## WORK TO BE COMPLETED
In the entries below, which lines run from the one containing "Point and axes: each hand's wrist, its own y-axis" to the one containing "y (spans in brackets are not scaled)"? Copy exactly those lines, ends included, and no others.
======== SUPPLIED ENTRIES ========
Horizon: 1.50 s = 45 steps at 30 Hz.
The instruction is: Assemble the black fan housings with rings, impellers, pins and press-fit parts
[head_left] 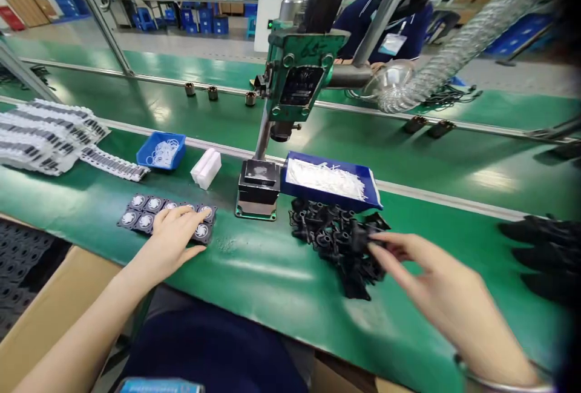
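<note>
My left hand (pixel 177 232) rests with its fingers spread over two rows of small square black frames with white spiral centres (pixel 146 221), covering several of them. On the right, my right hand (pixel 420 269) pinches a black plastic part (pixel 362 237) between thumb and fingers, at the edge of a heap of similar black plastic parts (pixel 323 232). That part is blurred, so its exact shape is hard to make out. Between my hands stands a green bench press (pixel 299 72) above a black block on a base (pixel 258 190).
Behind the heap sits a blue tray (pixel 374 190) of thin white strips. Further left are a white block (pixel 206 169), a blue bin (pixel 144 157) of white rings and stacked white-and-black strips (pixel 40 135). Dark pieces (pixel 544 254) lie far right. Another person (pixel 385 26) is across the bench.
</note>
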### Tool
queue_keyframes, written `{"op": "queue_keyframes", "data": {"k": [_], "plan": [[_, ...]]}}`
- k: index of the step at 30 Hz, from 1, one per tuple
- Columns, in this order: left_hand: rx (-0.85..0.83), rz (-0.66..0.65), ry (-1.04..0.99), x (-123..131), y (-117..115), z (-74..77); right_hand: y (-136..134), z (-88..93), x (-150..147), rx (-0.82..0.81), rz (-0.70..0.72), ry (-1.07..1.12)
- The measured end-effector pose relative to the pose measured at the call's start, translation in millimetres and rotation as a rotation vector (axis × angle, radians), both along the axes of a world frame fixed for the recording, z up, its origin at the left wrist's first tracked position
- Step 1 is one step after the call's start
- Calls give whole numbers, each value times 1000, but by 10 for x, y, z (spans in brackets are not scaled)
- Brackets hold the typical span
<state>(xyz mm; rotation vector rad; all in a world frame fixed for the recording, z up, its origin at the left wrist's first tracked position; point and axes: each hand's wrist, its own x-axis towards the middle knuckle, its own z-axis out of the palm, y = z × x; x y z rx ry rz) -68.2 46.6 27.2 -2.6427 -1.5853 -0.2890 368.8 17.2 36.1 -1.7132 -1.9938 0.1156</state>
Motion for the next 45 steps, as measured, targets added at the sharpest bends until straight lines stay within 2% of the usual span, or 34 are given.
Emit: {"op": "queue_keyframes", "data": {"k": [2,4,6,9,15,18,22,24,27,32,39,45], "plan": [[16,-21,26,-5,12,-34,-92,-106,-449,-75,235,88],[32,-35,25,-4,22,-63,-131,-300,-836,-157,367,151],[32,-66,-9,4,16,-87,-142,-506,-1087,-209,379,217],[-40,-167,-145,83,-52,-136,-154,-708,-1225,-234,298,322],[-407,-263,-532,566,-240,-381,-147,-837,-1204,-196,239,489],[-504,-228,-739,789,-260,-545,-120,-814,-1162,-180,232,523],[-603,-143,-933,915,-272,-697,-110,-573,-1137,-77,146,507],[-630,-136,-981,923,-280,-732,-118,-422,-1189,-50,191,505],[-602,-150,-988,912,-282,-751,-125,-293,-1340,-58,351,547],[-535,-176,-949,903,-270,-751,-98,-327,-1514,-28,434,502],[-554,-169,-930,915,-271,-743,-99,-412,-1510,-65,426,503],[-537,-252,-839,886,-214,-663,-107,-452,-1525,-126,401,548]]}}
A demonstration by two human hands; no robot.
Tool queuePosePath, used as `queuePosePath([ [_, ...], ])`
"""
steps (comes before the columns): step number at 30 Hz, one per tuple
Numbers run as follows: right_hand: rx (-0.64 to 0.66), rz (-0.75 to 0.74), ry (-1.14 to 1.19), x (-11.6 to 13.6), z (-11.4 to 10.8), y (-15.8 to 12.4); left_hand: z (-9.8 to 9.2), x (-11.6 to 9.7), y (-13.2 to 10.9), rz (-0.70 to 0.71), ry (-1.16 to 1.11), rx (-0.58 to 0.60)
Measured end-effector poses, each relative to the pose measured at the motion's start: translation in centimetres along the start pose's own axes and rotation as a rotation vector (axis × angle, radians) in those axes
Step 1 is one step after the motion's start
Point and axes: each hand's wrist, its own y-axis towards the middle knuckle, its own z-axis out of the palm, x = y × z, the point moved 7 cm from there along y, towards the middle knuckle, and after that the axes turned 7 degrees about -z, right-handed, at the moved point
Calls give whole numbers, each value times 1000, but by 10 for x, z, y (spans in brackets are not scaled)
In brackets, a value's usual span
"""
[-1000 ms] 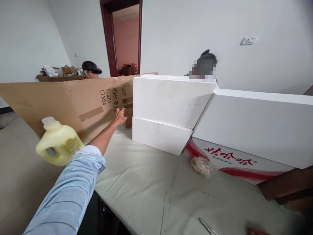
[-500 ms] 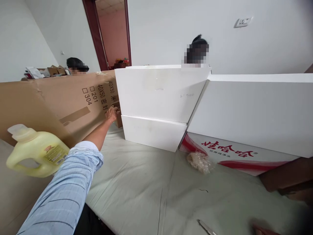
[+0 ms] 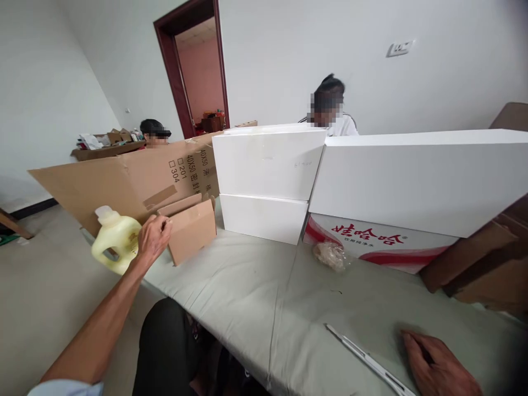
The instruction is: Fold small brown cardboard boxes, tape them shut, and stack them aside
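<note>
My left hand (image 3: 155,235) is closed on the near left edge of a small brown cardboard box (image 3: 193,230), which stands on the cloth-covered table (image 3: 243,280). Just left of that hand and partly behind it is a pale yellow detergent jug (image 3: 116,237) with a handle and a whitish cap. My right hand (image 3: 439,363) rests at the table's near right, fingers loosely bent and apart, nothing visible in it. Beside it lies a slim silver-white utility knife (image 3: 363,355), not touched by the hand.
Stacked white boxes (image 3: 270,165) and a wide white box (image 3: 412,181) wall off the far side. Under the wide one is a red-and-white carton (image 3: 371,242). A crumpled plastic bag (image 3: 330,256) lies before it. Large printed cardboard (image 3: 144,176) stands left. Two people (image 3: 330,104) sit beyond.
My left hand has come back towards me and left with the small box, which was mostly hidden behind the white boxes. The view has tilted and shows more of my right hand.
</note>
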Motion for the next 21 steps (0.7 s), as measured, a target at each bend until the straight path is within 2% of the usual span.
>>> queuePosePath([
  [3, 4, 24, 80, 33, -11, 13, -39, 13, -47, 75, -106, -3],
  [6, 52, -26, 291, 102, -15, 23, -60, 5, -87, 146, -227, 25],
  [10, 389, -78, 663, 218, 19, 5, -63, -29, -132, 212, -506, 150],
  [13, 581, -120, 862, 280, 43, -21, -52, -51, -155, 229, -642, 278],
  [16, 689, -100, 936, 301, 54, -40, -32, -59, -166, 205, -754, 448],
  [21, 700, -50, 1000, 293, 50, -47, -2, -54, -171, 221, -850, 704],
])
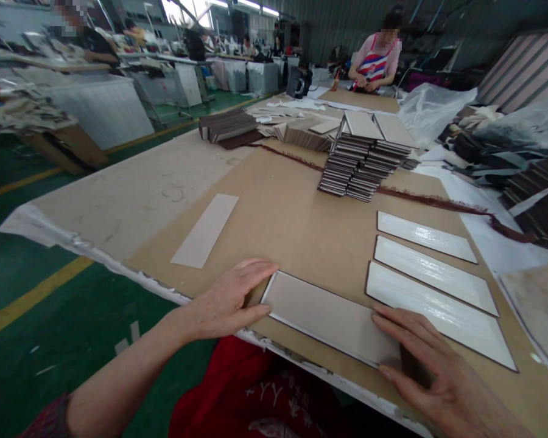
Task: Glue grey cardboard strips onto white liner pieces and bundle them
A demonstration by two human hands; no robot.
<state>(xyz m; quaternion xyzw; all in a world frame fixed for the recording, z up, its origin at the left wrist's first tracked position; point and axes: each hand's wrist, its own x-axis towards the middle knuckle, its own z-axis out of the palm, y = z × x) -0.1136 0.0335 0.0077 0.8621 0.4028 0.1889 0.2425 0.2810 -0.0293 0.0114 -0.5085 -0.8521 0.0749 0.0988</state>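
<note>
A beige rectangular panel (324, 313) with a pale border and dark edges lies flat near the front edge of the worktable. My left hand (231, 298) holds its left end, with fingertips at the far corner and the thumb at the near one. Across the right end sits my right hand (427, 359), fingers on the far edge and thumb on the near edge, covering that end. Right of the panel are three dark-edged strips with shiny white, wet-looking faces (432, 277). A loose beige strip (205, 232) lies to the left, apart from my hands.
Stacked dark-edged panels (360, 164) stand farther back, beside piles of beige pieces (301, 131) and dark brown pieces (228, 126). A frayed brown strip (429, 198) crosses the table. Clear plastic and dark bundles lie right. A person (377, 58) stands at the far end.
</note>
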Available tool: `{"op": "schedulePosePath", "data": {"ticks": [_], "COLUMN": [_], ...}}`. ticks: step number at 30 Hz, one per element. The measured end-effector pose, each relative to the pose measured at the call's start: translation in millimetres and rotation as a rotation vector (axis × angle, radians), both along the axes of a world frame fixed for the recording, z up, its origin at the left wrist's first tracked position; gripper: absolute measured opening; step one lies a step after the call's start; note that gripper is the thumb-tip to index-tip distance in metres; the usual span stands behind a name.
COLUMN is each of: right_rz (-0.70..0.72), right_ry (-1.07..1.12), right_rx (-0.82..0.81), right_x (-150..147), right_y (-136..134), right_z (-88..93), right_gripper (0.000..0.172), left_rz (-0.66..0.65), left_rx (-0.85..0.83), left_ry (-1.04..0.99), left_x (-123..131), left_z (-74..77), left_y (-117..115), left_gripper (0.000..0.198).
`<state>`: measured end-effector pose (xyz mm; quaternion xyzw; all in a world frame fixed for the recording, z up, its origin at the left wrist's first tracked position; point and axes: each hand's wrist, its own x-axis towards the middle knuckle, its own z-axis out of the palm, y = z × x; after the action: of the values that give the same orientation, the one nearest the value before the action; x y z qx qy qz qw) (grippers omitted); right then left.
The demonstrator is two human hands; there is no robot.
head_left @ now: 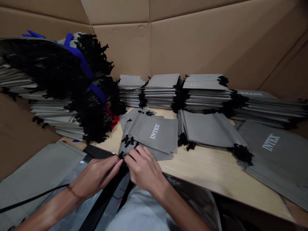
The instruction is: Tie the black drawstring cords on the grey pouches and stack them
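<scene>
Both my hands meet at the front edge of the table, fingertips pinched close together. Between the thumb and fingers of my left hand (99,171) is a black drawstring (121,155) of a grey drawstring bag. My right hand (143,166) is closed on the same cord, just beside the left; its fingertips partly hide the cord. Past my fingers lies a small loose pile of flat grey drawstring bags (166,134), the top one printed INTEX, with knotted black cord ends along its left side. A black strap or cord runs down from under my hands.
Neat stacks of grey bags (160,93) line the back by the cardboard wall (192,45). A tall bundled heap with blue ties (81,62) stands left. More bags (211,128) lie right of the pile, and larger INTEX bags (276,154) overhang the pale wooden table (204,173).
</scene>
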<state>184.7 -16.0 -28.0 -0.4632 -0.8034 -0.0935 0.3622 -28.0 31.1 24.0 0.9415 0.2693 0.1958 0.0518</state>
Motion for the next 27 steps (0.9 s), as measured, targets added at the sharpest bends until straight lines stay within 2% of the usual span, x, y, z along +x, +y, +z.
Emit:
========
## SOLUTION
Point and axes: each hand's wrist, its own y-axis towards the middle knuckle, its own z-axis out of the palm, x = y × z, the point moved 7 cm from there along y, towards the middle knuckle, and after that the axes turned 7 degrees about -z, right-handed, at the moved point
Calls give whole numbers, each value times 1000, but by 10 for x, z, y (spans in brackets are not scaled)

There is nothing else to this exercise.